Guillaume et Anne mirent pied à terre au début du parcours de santé du Bois de Chêne. Le sentier faisait cinq kilomètres. Une boucle sous les frondaisons de chênes verts. Tous les quatre à cinq cents mètres, un agrès permettait de travailler les bras, les épaules, ou juste l’équilibre. Il était tôt ce dimanche matin, ils étaient partis de la ferme à vélo au lever du soleil, laissant les enfants dormir.

Anne frissonna en enlevant son t-shirt. Le printemps n’avait pas encore fait vraiment son apparition et le fond de l’air était encore frais. Mais réchauffée par les quelques kilomètres faits à vélo, elle était bien résolue à parcourir en tenue de peau les cinq kilomètres du parcours de santé. Guillaume, malgré les conseils de prudence de l’avocat, se dénuda aussi et mit short et t-shirt dans une des sacoches de son vélo. Ils s’élancèrent sur le chemin en comptant bien revenir à leur point de départ en moins de trente minutes.

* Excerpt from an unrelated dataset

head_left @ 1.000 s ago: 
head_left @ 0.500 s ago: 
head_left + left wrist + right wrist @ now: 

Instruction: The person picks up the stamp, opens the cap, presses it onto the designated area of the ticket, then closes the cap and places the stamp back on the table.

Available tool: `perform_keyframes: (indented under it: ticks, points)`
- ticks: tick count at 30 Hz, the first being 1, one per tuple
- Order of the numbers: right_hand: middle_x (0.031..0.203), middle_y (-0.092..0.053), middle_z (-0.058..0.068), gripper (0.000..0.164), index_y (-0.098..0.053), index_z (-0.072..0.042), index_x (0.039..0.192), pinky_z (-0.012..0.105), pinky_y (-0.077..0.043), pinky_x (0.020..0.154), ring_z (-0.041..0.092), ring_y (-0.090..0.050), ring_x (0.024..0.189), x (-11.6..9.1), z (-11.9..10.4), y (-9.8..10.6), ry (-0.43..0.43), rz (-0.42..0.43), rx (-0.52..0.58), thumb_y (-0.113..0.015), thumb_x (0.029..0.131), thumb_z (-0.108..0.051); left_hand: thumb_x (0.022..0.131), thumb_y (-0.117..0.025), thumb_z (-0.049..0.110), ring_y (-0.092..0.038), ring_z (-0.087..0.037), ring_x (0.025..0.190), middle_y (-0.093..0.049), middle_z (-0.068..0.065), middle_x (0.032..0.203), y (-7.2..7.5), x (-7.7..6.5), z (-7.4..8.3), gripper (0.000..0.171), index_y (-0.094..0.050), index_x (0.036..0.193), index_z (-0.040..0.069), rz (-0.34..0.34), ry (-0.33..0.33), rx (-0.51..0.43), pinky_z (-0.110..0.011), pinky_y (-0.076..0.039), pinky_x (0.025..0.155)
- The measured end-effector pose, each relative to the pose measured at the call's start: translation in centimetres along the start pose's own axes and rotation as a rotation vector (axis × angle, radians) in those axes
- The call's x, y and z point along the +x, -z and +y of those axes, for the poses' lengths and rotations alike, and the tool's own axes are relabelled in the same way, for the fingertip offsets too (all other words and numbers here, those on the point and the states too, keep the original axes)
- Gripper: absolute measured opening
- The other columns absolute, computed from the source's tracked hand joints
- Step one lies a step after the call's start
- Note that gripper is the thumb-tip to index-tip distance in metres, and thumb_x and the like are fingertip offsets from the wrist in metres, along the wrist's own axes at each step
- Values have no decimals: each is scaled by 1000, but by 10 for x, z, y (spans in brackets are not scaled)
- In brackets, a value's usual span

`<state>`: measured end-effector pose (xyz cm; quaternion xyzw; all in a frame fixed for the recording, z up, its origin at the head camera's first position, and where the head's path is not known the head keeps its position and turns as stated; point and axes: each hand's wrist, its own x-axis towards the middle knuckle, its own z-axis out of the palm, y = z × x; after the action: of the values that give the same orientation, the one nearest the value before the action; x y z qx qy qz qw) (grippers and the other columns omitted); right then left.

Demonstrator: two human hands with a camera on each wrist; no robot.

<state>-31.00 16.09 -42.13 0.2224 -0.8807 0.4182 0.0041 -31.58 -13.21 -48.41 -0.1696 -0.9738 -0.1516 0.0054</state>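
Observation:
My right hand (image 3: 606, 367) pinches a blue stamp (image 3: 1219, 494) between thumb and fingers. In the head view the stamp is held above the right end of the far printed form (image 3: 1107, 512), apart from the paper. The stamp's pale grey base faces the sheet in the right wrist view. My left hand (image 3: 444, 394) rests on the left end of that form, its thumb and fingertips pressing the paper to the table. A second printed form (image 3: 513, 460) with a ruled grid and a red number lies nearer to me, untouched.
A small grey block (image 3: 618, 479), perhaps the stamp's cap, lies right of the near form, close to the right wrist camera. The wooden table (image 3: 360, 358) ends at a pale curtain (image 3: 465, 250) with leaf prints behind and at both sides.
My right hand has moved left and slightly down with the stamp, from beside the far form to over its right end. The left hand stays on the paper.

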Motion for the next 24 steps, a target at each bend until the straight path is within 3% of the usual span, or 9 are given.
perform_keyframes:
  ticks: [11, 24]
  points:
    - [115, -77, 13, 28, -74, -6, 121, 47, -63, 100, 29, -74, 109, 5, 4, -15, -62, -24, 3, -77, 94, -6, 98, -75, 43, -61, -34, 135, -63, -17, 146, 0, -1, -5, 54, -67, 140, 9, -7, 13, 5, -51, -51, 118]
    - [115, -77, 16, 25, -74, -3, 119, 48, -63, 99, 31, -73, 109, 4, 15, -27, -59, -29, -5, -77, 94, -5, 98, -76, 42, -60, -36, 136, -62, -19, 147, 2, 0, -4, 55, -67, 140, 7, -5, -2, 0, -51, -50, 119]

Quand Anne avait commencé à dire à ses copines qu’elle aimait courir nue, cela avait déclenché rires et regards incrédules. Mais, elle avait insisté, expliquant les bienfaits du mélange du naturisme et de l’exercice. Courir ou pratiquer un sport en tenue d’Adam et d’Ève était non seulement incroyablement confortable, cela rendait la pratique sportive un cran plus agréable. La sueur ne restait pas prisonnière des matières textiles, elle s’évaporait ou gouttait naturellement. Sentir le vent sur sa peau ajoutait une dimension presque mystique à l’expérience.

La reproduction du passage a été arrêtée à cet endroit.